© JUNGE FREIHEIT Verlag GmbH & Co.  www.jungefreiheit.de    46/02 08. November 2002


Recep Tayyip Erdogan
Kreide gefressen
von Klaus Gröbig

Die moderne Türkei hat ihre liebe Not mit der Demokratie. Einerseits gehört diese zum Kanon der politischen Vorstellungen des Westens, an denen sich der Staat seit Atatürk orientiert, andererseits kann sie jederzeit - wie am vergangenen Sonntag geschehen - einer islamistischen, sprich antiwestlichen Partei den Sieg bescheren. Parteienverbote haben deshalb Konjunktur. Die islamistische Partei der Gerechtigkeit und Entwicklung (AKP), deren Vorsitzender der frühere Bürgermeister von Istanbul, Recep Tayyip Erdogan ist, hatte in der Tat zahllose Vorläufer, die samt und sonders vom Verfassungsgericht, das heißt in der Türkei auf Betreiben des Militärs, verboten worden sind.

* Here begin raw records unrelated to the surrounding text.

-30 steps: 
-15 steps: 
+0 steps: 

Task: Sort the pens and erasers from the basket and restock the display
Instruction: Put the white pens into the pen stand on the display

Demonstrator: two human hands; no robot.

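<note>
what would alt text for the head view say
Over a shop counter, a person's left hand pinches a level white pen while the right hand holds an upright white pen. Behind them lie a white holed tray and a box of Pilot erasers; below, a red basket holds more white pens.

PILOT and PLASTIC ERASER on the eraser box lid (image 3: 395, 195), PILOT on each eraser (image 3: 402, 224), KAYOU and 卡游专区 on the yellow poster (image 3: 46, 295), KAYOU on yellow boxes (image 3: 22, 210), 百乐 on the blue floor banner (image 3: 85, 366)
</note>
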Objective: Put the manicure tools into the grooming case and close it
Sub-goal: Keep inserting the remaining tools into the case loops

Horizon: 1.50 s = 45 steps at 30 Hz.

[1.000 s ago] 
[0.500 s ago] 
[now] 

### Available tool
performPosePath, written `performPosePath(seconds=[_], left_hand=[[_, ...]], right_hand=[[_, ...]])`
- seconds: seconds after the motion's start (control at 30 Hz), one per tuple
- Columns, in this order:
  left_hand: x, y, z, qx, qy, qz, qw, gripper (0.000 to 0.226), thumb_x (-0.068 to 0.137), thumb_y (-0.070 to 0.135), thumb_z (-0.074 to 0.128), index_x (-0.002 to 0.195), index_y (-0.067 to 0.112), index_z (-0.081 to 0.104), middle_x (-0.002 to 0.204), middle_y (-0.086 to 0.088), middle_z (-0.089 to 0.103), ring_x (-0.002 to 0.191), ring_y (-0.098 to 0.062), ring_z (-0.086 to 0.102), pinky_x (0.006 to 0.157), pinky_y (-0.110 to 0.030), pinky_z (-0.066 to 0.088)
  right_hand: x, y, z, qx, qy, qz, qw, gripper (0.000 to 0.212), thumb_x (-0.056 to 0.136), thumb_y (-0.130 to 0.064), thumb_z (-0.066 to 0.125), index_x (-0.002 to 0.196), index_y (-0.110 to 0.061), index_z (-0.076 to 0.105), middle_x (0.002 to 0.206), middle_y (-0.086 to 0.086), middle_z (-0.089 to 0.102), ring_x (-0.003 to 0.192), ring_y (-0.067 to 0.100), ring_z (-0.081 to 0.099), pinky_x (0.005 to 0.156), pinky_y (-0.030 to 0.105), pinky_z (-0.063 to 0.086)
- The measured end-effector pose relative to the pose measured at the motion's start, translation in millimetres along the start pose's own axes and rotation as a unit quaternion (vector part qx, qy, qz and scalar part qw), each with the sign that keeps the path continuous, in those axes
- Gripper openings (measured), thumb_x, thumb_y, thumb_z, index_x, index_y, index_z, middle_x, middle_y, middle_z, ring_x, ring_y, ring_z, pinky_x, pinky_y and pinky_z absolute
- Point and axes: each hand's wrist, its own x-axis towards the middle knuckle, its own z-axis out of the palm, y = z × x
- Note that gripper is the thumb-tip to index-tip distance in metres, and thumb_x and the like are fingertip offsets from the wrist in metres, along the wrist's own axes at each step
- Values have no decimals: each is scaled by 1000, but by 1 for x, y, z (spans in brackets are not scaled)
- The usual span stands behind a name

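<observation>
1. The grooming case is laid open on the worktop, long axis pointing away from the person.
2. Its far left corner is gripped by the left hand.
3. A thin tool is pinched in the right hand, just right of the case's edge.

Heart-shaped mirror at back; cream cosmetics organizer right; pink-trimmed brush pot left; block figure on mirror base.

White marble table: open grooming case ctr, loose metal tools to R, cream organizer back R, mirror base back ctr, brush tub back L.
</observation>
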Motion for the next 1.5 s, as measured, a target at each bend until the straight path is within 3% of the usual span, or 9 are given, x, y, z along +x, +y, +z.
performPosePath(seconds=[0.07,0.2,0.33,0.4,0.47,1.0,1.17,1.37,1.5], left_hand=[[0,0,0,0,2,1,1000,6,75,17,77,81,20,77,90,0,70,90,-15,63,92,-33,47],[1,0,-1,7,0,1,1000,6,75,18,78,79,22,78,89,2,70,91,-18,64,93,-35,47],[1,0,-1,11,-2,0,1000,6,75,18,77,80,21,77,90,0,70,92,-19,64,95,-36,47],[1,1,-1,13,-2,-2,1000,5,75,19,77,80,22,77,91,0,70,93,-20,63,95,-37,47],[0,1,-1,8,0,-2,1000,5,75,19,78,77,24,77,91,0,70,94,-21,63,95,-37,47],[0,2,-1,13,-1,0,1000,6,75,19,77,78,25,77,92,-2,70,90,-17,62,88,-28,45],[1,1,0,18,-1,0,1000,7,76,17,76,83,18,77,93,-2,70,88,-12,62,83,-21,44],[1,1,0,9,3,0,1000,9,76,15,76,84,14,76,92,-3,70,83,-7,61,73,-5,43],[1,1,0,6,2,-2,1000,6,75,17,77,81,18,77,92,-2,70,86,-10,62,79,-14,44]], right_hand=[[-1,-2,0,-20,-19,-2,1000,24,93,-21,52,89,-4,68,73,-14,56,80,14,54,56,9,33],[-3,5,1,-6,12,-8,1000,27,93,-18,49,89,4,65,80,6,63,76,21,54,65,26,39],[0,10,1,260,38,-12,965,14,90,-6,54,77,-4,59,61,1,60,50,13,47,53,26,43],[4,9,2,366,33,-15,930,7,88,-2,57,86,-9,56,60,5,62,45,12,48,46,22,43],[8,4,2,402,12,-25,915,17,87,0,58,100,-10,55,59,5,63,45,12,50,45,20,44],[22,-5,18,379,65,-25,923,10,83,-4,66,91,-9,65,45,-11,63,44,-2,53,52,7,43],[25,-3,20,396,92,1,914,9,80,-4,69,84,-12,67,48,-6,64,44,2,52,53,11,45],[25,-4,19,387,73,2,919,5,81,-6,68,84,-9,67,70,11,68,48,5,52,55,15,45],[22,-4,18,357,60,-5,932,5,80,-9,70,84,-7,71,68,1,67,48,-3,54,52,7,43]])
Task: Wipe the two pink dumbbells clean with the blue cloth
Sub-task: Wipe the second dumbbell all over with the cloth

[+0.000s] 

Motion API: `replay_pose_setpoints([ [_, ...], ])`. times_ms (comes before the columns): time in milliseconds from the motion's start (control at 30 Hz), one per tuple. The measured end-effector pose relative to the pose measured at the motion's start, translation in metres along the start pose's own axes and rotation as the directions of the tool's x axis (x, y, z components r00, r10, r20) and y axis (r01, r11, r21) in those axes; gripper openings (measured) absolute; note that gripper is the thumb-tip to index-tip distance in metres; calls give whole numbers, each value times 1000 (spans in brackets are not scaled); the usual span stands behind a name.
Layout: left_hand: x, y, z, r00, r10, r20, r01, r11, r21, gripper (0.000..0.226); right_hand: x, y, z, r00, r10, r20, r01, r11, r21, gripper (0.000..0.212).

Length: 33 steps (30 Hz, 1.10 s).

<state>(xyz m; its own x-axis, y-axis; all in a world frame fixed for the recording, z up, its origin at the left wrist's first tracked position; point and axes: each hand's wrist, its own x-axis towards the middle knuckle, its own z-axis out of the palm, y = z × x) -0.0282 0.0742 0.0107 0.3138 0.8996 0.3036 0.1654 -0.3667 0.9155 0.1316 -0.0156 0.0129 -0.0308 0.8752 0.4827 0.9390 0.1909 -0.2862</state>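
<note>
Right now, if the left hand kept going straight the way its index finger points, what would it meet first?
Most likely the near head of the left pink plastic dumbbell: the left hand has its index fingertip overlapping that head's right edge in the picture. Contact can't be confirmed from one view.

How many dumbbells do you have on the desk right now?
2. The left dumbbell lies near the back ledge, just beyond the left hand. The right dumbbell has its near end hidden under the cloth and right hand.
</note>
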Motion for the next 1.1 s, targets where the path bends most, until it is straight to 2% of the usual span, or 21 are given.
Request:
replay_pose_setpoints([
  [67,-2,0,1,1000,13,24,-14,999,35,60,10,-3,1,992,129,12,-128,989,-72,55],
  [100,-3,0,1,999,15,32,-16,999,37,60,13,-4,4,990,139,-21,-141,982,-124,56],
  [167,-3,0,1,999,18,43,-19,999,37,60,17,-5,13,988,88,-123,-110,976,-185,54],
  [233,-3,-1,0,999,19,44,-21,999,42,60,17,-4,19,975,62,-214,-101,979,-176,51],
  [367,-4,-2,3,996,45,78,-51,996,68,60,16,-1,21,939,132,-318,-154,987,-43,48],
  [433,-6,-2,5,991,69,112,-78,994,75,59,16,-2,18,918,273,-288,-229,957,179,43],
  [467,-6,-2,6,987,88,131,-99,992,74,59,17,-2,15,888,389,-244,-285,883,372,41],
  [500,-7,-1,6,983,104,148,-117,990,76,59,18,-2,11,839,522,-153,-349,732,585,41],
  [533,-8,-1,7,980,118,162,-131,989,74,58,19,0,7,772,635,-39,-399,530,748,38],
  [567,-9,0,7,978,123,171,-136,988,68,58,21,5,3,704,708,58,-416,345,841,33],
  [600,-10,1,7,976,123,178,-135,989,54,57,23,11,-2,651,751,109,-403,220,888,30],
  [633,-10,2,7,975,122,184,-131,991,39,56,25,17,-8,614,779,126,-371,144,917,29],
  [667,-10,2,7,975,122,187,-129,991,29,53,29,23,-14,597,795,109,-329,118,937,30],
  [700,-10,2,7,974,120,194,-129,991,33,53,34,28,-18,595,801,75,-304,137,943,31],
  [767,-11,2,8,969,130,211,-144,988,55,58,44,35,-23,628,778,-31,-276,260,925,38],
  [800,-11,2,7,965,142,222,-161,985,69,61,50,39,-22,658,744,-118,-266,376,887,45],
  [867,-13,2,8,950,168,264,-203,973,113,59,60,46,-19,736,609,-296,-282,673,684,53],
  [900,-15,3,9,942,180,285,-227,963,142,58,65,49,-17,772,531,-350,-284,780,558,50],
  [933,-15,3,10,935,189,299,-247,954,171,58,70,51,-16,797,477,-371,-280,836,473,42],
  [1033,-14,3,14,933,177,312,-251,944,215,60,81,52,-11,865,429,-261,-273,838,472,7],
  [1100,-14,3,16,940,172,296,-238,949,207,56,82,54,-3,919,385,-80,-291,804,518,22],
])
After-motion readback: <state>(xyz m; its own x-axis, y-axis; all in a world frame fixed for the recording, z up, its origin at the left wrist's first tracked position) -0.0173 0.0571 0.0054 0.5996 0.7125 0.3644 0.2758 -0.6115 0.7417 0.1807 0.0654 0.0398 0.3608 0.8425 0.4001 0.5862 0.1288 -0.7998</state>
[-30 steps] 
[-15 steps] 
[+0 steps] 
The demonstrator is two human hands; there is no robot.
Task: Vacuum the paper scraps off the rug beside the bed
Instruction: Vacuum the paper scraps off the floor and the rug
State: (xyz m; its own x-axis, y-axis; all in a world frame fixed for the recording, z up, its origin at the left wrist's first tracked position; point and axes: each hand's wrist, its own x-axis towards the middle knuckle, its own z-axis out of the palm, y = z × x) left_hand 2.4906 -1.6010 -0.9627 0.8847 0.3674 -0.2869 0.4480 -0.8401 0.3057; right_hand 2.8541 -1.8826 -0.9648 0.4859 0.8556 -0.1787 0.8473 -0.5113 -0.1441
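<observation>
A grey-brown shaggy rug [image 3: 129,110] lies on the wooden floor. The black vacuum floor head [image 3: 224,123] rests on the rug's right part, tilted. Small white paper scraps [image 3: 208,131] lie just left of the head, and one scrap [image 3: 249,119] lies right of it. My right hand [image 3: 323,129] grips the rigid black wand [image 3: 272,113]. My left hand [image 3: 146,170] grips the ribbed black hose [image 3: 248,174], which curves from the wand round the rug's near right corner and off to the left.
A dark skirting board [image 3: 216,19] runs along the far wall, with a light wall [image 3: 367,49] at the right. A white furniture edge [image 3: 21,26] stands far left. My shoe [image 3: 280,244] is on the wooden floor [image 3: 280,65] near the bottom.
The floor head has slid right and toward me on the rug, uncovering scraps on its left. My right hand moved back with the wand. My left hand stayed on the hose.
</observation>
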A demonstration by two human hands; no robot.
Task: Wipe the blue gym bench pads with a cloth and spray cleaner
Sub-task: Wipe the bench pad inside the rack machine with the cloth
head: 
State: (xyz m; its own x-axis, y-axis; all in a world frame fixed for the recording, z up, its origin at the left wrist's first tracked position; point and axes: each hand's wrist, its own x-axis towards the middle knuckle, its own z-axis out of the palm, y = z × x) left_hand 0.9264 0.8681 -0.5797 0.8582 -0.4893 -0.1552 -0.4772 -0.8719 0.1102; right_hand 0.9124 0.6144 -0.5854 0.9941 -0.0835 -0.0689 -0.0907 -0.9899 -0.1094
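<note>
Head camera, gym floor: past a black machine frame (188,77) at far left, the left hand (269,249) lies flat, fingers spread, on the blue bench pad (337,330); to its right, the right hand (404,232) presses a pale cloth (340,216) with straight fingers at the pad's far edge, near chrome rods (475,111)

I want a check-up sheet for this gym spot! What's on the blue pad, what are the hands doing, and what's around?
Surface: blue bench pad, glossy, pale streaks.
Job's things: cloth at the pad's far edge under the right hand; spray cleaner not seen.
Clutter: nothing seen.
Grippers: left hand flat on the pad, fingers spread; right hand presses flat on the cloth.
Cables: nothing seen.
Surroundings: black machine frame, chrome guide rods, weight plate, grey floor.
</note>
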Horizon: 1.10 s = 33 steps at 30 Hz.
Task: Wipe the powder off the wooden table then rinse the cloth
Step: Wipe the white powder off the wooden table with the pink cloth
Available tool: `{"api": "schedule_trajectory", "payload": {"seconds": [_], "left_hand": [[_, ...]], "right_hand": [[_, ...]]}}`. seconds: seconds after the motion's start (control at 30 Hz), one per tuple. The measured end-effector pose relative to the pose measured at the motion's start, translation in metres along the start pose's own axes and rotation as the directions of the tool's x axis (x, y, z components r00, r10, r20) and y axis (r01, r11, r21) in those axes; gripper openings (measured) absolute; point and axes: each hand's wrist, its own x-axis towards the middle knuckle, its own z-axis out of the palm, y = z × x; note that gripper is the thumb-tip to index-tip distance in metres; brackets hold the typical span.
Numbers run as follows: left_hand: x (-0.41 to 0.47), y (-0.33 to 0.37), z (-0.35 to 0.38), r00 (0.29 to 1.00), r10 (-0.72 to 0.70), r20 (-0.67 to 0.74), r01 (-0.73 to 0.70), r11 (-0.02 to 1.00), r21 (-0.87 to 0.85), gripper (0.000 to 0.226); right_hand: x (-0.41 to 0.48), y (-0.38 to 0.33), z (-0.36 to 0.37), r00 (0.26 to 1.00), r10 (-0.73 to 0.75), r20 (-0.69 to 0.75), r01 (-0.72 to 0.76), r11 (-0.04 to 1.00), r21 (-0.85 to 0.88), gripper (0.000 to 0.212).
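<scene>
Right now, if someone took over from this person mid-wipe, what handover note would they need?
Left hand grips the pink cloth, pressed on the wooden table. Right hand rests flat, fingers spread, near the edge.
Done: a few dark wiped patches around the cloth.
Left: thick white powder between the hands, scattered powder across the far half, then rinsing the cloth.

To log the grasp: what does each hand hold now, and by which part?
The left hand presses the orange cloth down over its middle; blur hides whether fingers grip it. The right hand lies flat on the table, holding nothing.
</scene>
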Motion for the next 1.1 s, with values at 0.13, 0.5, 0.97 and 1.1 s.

Erdogans Vorgänger in der AKP-Vorläuferpartei, Necmetin Erbakan, war in den neunziger Jahren für kurze Zeit Ministerpräsident des Landes, bis ihm die Mehrheit abhanden kam, weil Parlamentarier seines Koalitionspartners ihr "weltliches Gewissen" entdeckten. Nichtsdestotrotz wurde Erbakan mittlerweile mit lebenslangem Politikverbot belegt. So mußte die Neugründung der verbotenen Wohlfahrts- (RP) und späteren Tugendpartei (FP) unter anderen organisatorischen und personellen Vorzeichen erfolgen.

Diese personifiziert Recep Tayyip Erdogan. Dennoch ist auch seine AKP mittlerweile schon wieder von einem Verbot bedroht: Jüngst hatte Erdogan ein islamisches Gedicht rezitiert, in dem davon die Rede ist, daß "die Moscheen die Kasernen, die Minarette die Bajonette" der Gläubigen seien. Erdogan ist vor allem populär, weil er als Bürgermeister mit dem levantinischen Schlendrian so wie der Korruption und Ämterpatronage in Istanbul aufgeräumt hat.

Erdogan beschreibt seine islamistische Partei inzwischen als weltlich kompromißbereit, als eine Art nahöstliche CDU - "nur nicht so ausländerfeindlich", wie er süffisant bemerkt. Dennoch kann er wegen der Gedicht-Affäre, die eine Verurteilung wegen Volksverhetzung zur Folge hatte, trotz des überwältigenden Wahlsieges seiner Partei mit 34,2 Prozent der Stimmen, nicht Ministerpräsident werden. Sein loyaler Stellvertreter Abdullah Gül wird aber vermutlich "den Sessel für ihn warm halten".

Im Gegensatz zum Christentum ist der Islam eine politische Religion und weiß für die bedrängten Gläubigen in der Not durchaus Rat: Die "Taqiya" gestattet es dem Moslem, seine Überzeugungen zu verbergen und notfalls auch Gegenteiliges zu behaupten. Dies ist nicht nur honorig, sondern gilt sogar als zwingendes Gebot. Daran sollte man denken.

Die Wahl der AKP bedeutet einen fundamentalen Politikwechsel für die Türkei. Dieser muß nicht heute und nicht morgen erfolgen, denn der 48jährige Erdogan hat noch "alle Zeit der Welt", um das umzusetzen, was er wirklich will. Erdogans Sieg jedenfalls ist so vollständig, daß er keinen Koalitionspartner benötigt. Um ihn nun noch zu verhindern, müssen schon andere Saiten aufgezogen werden.